The Textron court recognized that the Fifth Circuit in U.S. v. El Paso Co., 682 F.2d 530 (5th Cir. 1982), cert. denied, 466 U.S. 944 (1984), had ruled likewise that workpapers stood unprotected because their existence was grounded in the need to conform to financial reporting requirements, and not due to the prospect of litigation. Notably, the Fifth Circuit espoused a “primary motivating purpose” test, which first asks what was the primary motivation for preparing a document, and then grants immunity only if the paramount motive was trial preparation or the anticipation of a controversy. A further assessment of related work product jurisprudence led the First Circuit to conclude that its brethren would only include documents “unquestionably prepared for potential use in litigation” within the scope of nondisclosure.
Finally, the First Circuit turned to the policy considerations underlying its holding, and here it saved some of its harshest words for the very last. At first, it calmly reiterated the notion that the work product privilege protects the litigation process only, not the more general corporate tasks that even attorneys may be involved in. Tax accrual workpapers exist because of the financial reporting requirements of public companies, not because litigation over tax liability might ensue with the IRS. Well said, but the tribunal went much further.
Judge Boudin flatly rejected Textron's claim of the unfairness of compelled disclosure, declaring that “tax collection is not a game.” Decrying the “likely endemic” underreporting of corporate taxes and the “serious” problems of the IRS in unmasking same, the court contrasted the more than 4,000 pages comprising Textron's tax return with the Service's demand for the accrual workpapers only after it discovered transactions of the type already flagged as susceptible to abuse. “[T]he collection of revenues is essential to government,” and disclosure during an IRS audit (which, the court asserted, is not litigation) should not be hindered by privileges intended to regulate discovery only in actual court cases.
At the end of the day, Judge Boudin concluded for the First Circuit that the work product privilege “protect[s] work done for litigation, not in preparing financial statements.” Not extending confidentiality to tax accrual workpapers does no harm to the efficacy of those documents for auditing purposes, and serves “the legitimate, and important, function” of aiding the IRS in uncovering the underreporting of taxes due. No privilege of confidentiality was extended to the tax accrual workpapers here, and clearly no such privilege would be extended to similar documents in future cases within the First Circuit's domain.
But our story does not end here. As previously noted, Textron was decided en banc by the First Circuit, which is compromised of only five circuit judges.
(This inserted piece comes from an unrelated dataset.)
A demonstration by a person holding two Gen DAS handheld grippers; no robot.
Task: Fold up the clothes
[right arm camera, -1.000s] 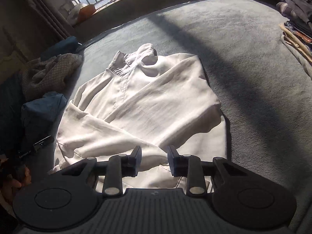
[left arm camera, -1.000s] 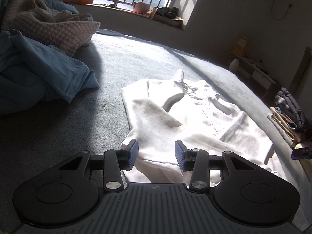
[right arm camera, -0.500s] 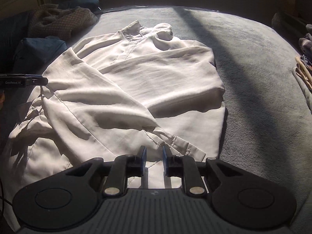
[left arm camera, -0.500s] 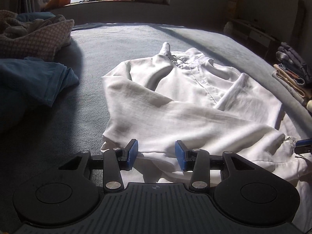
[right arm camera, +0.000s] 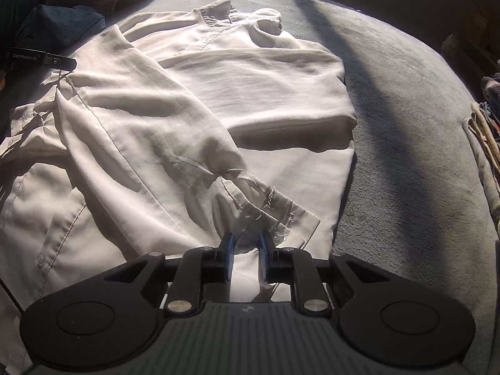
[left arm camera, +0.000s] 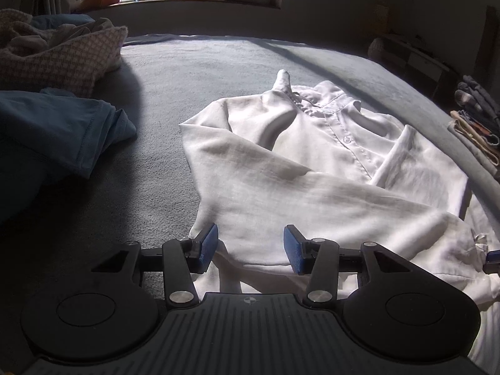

The full court was divided three to two, as close a division as one can get. Above mere numbers is the fact that Judge Juan R. Torruella submitted a dissent essentially equal to the majority opinion in both vigor and length. In it, that veteran jurist not only took great exception to the majority holding, but also both gave the reasons for and indeed invited review by the U.S. Supreme Court.
The Dissent
The dissent does not mince words. First, Judge Torruella accuses the Textron majority of abandoning its own precedent established in Maine v. U.S. Dep't of Interior, 298 F.3d 60 (1st Cir. 2002). Maine had repudiated U.S. v. El Paso Co., 682 F.2d 530 (5th Cir. 1982), cert. denied, 466 U.S. 944 (1984), where the Fifth Circuit first asks what was the “primary motivating factor” for the creation of a document before affording it attorney work product confidentiality.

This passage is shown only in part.